S. Chidzomba, T Zvidi, C Tweedale, Y Dawson, S Scott. Birmingham Heartlands HIV Service, Heart of England NHS Foundation Trust, Birmingham, UK
Objective:
Since the advent of antenatal testing for HIV we are successfully diagnosing and treating the majority of positive women during pregnancy. This allows us to prevent mother-child transmission of cases.
At the Heart of England Foundation Trust’s Heartlands Hospital we are fortunate enough to have Specialist Midwife’s, Paediatric HIV Nurse Specialists and Adult HIV Nurses on site as well as the entire Multidisciplinary Team.

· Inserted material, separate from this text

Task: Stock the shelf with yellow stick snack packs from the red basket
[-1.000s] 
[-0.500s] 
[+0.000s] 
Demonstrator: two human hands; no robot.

We wanted to examine whether the availability of these experts on site actually translated to policy lead care for HIV positive ladies and their babies.
Method:
A questionnaire was designed and given to the last 15 HIV +ve woman that gave birth at this hospital. The questionnaire was designed to clarify the ladies understanding of the care they received and reason for it as well as the perception of this care. The notes of these ladies were reviewed against national standards (BHIVA) and local guidance. The baby’s notes were also examined to ensure they received the correct medication.
Results:
We are still gathering the information and results are not yet available.We are expecting for there to be some issues for HIV positive lady’s during pregnancy.